E già, la Germania, un paese forte economicamente, può permettersi di fare la voce grossa. Noi, invece, che, ad esempio, non siamo mai riusciti a recuperare il livello del PIL che avevamo prima della crisi del 2009, e che abbiamo un fardello del debito molto pesante da gestire, come potremmo gridare allo stesso modo se l’esito di certe rampanti (e a mio parere prive di senso) politiche potrebbero ulteriormene danneggiare la nostra già precaria struttura economica? E’ inutile che Draghi faccia il “draghetto sputafuoco” o la mosca cocchiera. La realtà della debolezza del nostro paese la conosce molto bene, se non altro perché è un esperto di cose economiche ed è stato banchiere della Banca Centrale Europea.
Ambrose Evans-Pritchard ci dice anche che la compattezza della classe politica USA nei confronti della Russia comincia a mostrare le prime crepe.
“Negli Stati Uniti, undici senatori repubblicani e 57 membri del Congresso hanno votato contro il colossale pacchetto di aiuti da 40 miliardi di dollari per l’Ucraina, un primo segno di frammentazione della coesione a Washington. ‘Non sono sicuro che l’unità durerà.
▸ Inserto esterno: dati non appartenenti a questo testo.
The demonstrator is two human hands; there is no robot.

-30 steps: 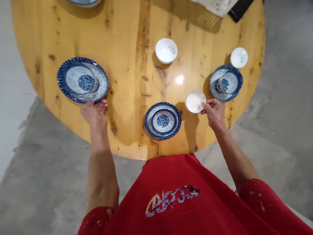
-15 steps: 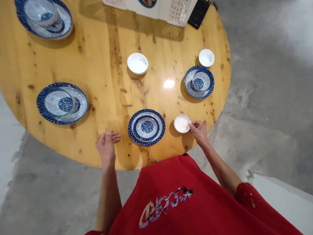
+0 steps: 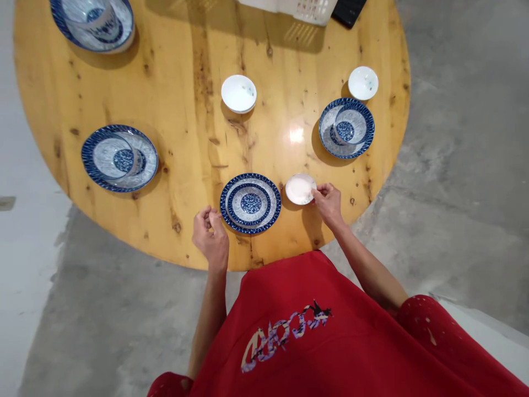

Potremmo non ottenere il prossimo voto’, ha dichiarato Eric Cantor, ex capogruppo alla Camera e figura chiave nella politica delle sanzioni contro l’Iran”.
Visto il giro dei parlamenti del mondo che già ha fatto, al World Economic Forum non poteva mancare il Presidente Volodymyr Zelensky. Egli ha pronunciato il suo solito discorso video teso a stimolare emozioni e solidarietà a pelle. Egli ha affermato: “questo è l’anno in cui impareremo se la forza bruta governerà il mondo”. Se così fosse, ha aggiunto con il suo tocco inconfondibile, non ci saranno più Forum economici mondiali a Davos.
Zelensky, comprensibilmente, portando l’acqua al suo mulino, chiede la Luna, insensibile o incosciente, questo non è dato saperlo, delle conseguenze di quello che reclama. Egli ha, tra l’altro, detto che la Russia dovrebbe essere completamente esclusa dal mondo civilizzato e che tutti gli scambi commerciali dovrebbero essere interrotti finché le forze russe non saranno cacciate dall’Ucraina. “Le sanzioni dovrebbero essere massime, in modo che la Russia e ogni altro potenziale aggressore che voglia intraprendere una guerra brutale contro il suo vicino conoscano chiaramente le conseguenze immediate delle loro azioni”.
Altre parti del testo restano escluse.